The next morning, she met with students at Northeast Asian Social Justice program at the Holocaust Center of Queensborough Community College. When Ms. Lee testified that she had been taken at night and made a comfort woman, students showed tears. One sophomore said it was shocking and heartbreaking. A senior named Tamika Edwards said she felt for the pain and suffering of the victims. The students agreed that when the information is only shared among a few people, it can easily be forgotten. Tragedy needs to be broadcasted.

Recently, the California State Senate and Los Angeles City Council honored Ms. Lee with a special award. During the ceremony, Lee said it wasn’t money the victims wanted, but the same seven demands they’ve been making for the last 25 years: Japanese’s acknowledgement of its wartime sex slavery system, an investigation of the facts, an official apology from the Japanese Diet, legal compensation, indictment of the criminals, thorough education and the establishment of a memorial monument. These demands are hardly unreasonable.

But the Japanese government resumed its distortion of key facts. A Japanese foreign ministry official denied the coercive nature of comfort women at the U.N. Committee on the Elimination of Discrimination against Women in mid-February.

On March 2, foreign minister Yoon Byung-se spoke at the U.N. Human Rights Commission in Geneva, but did not mention comfort women at all. On March 15, Minister of Gender Equality and Family Kang Eun-hee attended the U.N. Commission on the Status of Women in New York. But she did not discuss comfort women either. When an old victim herself is appealing to the conscience of the world, the government has dropped the ball.

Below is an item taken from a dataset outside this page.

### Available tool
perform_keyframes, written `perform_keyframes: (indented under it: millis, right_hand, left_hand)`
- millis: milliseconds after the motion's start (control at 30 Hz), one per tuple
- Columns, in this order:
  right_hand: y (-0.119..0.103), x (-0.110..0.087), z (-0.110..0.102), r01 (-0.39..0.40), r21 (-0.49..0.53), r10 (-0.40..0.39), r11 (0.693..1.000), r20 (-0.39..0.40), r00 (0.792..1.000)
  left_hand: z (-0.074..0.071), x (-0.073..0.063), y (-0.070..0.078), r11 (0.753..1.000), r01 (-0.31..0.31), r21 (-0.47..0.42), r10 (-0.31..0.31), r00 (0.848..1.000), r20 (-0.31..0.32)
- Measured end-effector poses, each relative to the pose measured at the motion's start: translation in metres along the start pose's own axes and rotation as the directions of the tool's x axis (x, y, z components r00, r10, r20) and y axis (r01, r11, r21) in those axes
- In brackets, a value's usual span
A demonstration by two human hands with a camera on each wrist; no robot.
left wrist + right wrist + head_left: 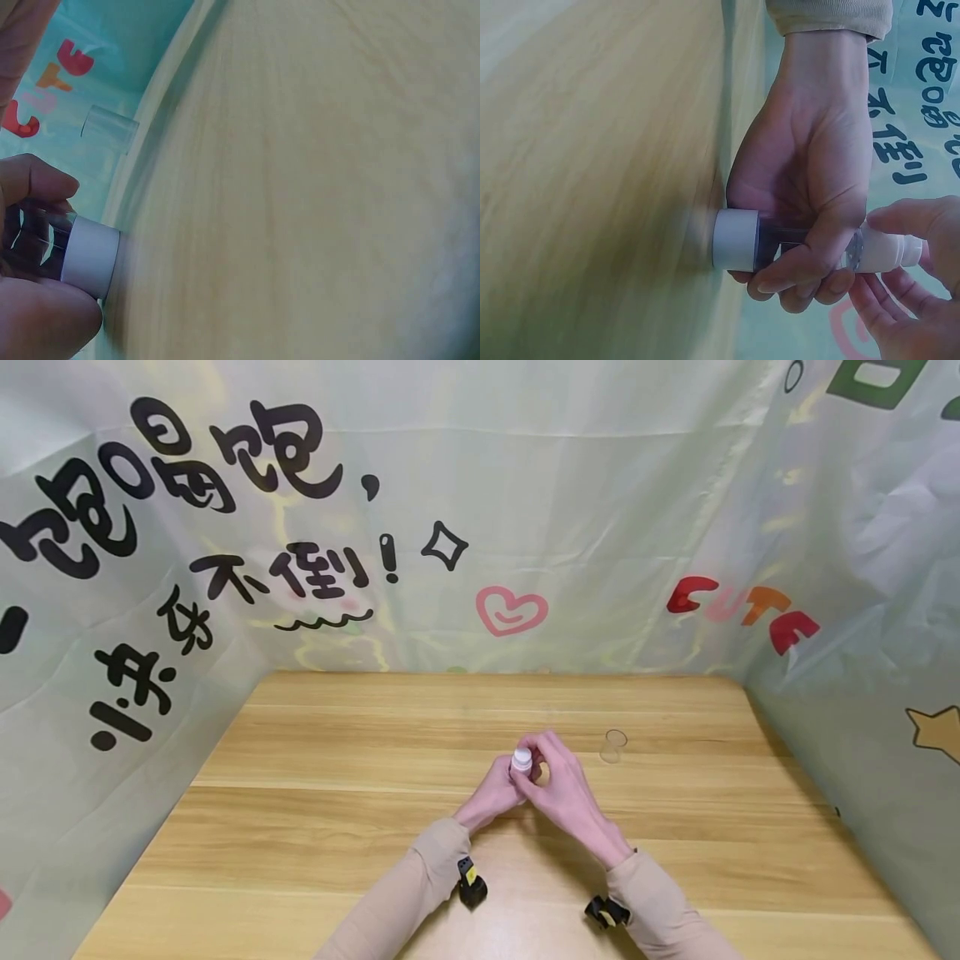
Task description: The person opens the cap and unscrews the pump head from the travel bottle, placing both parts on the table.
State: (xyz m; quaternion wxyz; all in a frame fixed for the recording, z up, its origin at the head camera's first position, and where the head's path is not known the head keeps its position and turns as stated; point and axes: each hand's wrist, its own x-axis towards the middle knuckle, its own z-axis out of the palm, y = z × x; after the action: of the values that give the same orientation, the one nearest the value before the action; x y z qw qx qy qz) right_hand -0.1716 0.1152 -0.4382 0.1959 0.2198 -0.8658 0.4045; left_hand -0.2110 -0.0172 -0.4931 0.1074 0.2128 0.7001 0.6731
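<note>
A small bottle (736, 240) with a dark see-through body and a white base stands upright at mid-table, its base at the tabletop. My left hand (491, 795) grips it, fingers curled round the body, which they partly hide. Above them is the bottle's white stepped top (522, 760). My right hand (566, 792) pinches this top between thumb and fingers, seen at the lower right of the right wrist view. Whether the top is loose from the body, I cannot tell.
A clear cylindrical cap (613, 746) stands on the wooden table (315, 835), right of and beyond the hands; it also shows in the left wrist view. Printed cloth walls (600, 527) border the table at the back and both sides.
</note>
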Motion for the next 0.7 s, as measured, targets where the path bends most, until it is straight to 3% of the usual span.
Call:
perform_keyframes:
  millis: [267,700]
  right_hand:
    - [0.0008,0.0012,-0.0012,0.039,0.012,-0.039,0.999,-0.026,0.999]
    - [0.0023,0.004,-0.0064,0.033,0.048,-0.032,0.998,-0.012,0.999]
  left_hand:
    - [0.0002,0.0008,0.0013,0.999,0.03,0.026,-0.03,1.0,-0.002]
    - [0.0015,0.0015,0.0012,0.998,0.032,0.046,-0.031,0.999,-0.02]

The government may think the issue is undiplomatic, but the two nations’ agreement only states that they will refrain from attacking each other.

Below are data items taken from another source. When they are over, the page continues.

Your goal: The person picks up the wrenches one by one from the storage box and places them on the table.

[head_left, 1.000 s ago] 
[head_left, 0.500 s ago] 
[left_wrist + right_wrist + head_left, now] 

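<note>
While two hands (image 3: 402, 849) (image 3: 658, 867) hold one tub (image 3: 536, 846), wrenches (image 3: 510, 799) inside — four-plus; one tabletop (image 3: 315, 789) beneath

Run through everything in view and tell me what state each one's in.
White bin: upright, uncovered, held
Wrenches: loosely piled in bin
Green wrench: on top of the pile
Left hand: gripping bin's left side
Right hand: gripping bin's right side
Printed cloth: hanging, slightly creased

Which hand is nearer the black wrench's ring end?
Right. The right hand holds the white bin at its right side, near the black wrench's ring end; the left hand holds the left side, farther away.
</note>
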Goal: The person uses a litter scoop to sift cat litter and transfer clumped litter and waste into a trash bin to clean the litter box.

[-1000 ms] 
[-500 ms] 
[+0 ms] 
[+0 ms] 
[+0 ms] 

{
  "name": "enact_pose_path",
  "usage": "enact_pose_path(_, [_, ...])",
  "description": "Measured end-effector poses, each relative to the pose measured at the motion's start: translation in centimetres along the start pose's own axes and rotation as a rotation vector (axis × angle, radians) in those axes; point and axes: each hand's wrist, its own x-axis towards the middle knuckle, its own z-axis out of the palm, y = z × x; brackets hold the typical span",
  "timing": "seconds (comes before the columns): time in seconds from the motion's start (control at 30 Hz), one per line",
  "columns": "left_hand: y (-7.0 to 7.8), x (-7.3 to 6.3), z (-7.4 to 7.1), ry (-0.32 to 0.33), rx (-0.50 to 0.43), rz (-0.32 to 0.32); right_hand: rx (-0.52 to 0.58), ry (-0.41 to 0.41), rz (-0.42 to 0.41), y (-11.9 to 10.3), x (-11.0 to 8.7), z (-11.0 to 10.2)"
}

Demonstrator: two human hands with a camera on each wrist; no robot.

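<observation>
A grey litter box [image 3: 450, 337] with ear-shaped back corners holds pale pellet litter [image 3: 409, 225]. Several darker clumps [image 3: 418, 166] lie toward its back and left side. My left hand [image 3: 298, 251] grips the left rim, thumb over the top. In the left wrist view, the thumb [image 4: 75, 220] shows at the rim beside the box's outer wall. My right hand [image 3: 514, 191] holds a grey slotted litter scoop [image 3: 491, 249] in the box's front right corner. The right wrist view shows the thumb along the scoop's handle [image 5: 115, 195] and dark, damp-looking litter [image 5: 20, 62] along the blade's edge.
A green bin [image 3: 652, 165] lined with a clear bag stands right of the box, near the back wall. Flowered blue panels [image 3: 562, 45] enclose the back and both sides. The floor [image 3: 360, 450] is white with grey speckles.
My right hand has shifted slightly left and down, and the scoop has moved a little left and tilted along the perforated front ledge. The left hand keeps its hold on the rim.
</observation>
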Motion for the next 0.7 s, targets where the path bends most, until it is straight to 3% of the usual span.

The Korean American Civic Empowerment for Community is working on a text about comfort women that can be used at public schools in the United States. However, the group is struggling to raise the $50,000 needed to fund the project. They’ve requested to meet with the minister of gender equality whenever the minister visits New York for the U.N. meetings, but so far they haven’t been successful.

Protecting history is a challenge, especially since the current Japanese government seems unwilling to record history correctly and teach truth to its younger generations. History cannot be defended if those trying to defend its truths aren’t strong. Why then isn’t the Korean government more active?

JoongAng Ilbo, Mar. 26, Page 26


*The author is the New York correspondent of the JoongAng Ilbo.